• **Task directions**:
Retype, word for word, each line between the lines holding "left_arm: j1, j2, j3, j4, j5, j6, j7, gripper" and "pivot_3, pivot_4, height", inclusive, and leave the rest of the data alone.

┄┄┄┄┄┄┄┄┄┄

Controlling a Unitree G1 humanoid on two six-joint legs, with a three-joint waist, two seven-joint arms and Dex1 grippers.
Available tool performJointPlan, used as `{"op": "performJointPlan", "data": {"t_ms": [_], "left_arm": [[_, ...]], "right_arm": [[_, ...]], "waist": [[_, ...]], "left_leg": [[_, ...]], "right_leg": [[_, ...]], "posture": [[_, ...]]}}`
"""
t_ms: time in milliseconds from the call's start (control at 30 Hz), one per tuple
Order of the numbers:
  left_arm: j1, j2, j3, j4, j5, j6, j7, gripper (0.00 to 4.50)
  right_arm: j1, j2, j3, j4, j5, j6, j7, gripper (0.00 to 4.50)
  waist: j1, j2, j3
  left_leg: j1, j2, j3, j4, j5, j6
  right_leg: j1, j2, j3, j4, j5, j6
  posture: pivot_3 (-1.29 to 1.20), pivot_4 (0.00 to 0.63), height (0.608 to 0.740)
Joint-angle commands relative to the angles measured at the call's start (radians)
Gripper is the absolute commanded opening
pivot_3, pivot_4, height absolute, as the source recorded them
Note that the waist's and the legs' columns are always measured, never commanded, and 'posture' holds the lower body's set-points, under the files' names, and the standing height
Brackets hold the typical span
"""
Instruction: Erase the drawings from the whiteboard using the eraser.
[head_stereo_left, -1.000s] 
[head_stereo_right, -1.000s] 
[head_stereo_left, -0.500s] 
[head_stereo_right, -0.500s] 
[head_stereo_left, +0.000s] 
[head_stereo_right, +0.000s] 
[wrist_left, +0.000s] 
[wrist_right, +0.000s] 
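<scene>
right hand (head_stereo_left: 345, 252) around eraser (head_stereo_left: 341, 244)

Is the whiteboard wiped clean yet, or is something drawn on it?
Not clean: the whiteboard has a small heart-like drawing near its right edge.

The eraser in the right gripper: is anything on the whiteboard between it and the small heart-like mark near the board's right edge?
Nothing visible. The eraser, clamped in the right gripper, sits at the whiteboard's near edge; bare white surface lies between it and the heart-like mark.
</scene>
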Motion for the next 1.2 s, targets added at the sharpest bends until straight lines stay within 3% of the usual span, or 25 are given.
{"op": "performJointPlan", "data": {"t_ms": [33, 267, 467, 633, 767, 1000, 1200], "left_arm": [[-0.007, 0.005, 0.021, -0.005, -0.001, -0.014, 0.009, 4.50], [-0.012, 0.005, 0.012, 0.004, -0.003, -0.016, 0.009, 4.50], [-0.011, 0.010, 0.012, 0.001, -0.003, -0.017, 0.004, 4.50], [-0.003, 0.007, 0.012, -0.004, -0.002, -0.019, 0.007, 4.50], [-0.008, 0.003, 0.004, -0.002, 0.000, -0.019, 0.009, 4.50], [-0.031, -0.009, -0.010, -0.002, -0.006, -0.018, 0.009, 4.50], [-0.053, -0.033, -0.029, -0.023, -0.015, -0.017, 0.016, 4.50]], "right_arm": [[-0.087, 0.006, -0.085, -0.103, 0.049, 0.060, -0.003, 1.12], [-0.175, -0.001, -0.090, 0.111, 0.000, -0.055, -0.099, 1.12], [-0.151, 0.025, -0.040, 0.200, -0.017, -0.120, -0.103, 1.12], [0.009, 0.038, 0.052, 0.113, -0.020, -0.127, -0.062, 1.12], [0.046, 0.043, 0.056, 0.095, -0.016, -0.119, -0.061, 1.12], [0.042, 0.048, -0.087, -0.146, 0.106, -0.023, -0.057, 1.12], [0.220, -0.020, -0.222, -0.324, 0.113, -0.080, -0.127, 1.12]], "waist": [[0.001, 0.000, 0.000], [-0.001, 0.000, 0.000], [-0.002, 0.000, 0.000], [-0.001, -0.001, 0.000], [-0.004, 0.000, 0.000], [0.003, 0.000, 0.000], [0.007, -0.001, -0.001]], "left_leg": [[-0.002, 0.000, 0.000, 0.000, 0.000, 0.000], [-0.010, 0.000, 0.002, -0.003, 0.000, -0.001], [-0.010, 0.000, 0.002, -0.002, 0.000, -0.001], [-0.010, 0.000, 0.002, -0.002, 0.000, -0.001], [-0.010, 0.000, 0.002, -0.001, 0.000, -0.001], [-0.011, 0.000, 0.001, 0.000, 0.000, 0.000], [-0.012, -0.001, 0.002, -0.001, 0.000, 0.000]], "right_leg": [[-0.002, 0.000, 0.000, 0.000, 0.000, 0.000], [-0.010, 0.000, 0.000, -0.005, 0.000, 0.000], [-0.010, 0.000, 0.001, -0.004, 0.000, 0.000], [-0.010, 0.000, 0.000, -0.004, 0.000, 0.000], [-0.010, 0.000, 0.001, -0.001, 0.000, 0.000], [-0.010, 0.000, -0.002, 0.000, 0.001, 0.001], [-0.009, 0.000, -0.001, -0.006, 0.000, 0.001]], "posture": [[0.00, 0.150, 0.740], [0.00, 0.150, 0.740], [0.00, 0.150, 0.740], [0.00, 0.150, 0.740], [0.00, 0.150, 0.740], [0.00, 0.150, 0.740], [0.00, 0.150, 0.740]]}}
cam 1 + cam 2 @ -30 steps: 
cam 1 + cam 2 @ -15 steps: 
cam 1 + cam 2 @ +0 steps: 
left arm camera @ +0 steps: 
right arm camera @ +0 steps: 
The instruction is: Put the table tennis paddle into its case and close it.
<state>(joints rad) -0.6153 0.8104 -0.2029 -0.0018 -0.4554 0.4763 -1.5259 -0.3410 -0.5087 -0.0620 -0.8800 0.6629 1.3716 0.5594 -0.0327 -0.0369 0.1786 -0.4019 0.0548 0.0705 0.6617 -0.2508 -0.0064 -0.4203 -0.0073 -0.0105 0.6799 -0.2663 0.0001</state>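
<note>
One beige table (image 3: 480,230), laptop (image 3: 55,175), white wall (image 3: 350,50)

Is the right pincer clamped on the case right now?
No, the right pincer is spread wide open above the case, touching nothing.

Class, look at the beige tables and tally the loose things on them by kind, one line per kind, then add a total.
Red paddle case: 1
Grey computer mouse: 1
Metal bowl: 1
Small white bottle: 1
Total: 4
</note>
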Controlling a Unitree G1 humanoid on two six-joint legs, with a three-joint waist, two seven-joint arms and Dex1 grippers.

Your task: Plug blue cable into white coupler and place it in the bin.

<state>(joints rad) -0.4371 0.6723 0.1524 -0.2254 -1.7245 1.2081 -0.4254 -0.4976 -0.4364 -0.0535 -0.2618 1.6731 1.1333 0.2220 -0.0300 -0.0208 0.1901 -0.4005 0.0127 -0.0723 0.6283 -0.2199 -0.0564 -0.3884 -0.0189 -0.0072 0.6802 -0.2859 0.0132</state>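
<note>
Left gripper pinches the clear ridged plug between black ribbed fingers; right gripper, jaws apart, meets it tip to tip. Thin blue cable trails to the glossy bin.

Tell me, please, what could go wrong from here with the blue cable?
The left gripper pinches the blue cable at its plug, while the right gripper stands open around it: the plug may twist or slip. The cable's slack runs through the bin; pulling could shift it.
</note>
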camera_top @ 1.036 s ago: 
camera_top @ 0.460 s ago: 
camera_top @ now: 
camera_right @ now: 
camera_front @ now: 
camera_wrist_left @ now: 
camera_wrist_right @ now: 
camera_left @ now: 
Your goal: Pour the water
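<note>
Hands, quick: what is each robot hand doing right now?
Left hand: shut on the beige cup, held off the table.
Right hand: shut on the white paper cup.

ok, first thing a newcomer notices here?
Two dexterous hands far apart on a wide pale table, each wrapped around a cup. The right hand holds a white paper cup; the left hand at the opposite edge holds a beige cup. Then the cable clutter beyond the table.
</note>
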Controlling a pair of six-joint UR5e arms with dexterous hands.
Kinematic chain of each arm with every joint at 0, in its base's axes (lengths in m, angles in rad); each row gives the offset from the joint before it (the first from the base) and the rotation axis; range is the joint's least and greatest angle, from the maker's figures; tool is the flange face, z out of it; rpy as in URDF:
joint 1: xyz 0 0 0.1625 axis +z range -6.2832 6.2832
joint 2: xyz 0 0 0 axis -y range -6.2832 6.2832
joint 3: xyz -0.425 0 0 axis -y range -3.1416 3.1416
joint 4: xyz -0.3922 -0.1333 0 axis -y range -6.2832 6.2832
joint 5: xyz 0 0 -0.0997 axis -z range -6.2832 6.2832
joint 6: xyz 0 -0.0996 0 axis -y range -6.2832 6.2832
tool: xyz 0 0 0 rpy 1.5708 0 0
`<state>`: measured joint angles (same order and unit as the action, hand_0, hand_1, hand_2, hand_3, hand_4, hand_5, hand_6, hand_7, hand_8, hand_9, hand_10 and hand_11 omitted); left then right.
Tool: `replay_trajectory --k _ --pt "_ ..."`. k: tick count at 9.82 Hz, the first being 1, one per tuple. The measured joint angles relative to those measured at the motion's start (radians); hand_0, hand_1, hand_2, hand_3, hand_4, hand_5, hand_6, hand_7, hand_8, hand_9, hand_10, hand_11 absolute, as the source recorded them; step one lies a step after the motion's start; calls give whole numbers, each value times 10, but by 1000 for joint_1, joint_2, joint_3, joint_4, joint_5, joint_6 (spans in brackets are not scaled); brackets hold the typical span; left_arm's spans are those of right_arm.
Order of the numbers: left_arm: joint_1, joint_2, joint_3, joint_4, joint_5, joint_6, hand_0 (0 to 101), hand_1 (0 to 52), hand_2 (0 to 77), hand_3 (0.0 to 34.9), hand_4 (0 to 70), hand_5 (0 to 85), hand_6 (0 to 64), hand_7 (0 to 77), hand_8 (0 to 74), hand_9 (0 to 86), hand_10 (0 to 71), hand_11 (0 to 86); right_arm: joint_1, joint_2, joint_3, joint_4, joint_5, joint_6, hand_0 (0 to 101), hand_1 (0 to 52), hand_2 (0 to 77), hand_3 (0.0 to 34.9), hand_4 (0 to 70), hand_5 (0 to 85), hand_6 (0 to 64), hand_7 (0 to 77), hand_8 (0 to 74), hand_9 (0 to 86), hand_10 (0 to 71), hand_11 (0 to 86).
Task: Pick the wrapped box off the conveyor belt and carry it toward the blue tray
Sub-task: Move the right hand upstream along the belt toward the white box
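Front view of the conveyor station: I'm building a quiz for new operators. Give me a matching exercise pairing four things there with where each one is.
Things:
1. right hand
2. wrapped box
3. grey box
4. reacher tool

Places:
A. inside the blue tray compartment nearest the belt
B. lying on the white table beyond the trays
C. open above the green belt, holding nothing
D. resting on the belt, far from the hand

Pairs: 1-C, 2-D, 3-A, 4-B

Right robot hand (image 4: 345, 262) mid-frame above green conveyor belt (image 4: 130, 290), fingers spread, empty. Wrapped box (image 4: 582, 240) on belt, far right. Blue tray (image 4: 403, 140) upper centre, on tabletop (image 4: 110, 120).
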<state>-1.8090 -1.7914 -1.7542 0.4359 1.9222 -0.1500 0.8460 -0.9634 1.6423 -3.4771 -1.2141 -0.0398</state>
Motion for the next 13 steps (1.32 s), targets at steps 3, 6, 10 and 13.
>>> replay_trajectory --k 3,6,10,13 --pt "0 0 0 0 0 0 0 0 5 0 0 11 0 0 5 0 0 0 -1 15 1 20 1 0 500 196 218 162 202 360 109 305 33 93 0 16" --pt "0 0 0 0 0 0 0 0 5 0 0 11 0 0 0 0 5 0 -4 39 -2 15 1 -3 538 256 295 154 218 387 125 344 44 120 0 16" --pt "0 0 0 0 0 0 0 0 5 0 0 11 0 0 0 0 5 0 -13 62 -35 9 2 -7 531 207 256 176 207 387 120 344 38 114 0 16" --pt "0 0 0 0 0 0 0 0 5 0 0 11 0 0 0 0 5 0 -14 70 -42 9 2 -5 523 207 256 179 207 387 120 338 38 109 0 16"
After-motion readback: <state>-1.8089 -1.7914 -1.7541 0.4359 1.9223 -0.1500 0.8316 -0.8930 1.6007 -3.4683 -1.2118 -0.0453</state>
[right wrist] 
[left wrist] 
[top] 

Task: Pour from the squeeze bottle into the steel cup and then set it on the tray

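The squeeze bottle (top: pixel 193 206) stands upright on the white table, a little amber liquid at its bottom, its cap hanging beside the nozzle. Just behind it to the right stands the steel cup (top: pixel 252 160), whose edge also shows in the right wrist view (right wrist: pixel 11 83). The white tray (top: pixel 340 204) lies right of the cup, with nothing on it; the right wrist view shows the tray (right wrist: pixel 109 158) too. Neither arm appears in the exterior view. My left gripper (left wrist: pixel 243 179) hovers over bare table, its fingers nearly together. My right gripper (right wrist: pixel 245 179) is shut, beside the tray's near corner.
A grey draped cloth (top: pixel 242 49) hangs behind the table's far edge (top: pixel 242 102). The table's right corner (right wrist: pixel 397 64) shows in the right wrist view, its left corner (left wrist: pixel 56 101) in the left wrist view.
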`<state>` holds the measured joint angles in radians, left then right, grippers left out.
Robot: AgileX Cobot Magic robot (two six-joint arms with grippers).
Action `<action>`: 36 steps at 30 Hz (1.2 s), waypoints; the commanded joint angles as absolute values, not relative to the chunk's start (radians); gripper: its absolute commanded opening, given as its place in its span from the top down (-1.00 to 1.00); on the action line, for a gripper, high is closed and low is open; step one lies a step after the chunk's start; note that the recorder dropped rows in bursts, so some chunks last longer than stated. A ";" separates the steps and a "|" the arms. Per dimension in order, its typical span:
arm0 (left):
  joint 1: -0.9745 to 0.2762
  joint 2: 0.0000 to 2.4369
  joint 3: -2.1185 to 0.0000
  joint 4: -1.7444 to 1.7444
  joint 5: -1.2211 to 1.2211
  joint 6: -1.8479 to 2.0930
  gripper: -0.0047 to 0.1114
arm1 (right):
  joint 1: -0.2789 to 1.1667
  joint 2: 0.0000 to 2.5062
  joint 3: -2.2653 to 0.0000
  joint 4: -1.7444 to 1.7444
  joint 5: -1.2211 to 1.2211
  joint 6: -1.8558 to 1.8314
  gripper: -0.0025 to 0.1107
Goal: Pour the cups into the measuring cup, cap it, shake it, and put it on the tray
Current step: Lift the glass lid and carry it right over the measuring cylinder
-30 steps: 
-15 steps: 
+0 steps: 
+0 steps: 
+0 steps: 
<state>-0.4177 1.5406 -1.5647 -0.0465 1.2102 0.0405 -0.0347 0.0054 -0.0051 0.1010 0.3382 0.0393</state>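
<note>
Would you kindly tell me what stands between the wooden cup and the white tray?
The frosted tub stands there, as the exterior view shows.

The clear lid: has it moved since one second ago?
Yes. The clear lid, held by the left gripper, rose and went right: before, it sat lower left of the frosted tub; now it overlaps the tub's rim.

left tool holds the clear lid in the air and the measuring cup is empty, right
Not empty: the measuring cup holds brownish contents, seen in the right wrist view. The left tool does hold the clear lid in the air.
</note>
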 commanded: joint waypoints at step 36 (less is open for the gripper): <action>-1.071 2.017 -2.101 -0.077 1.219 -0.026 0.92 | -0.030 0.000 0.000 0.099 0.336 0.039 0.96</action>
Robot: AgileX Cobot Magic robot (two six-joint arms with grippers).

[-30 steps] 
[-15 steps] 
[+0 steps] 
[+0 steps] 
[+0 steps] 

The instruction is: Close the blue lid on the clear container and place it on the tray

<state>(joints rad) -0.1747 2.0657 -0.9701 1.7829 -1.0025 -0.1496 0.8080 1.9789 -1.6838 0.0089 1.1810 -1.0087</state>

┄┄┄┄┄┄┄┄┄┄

• **Expected output**:
  left_arm: j1, j2, j3, j4, j5, j6, j7, gripper (0.00 to 4.50)
  right_arm: j1, j2, j3, j4, j5, j6, j7, gripper (0.00 to 4.50)
  waist: j1, j2, j3
  left_leg: j1, j2, j3, j4, j5, j6
  right_leg: j1, j2, j3, j4, j5, j6
  posture: pivot_3 (-1.29 to 1.20), pivot_4 (0.00 to 0.63), height (0.608 to 0.740)
Joint-angle commands relative to the angles measured at the call's start (radians)
Gripper is the absolute commanded opening
pivot_3, pivot_4, height absolute, as the source recorded them

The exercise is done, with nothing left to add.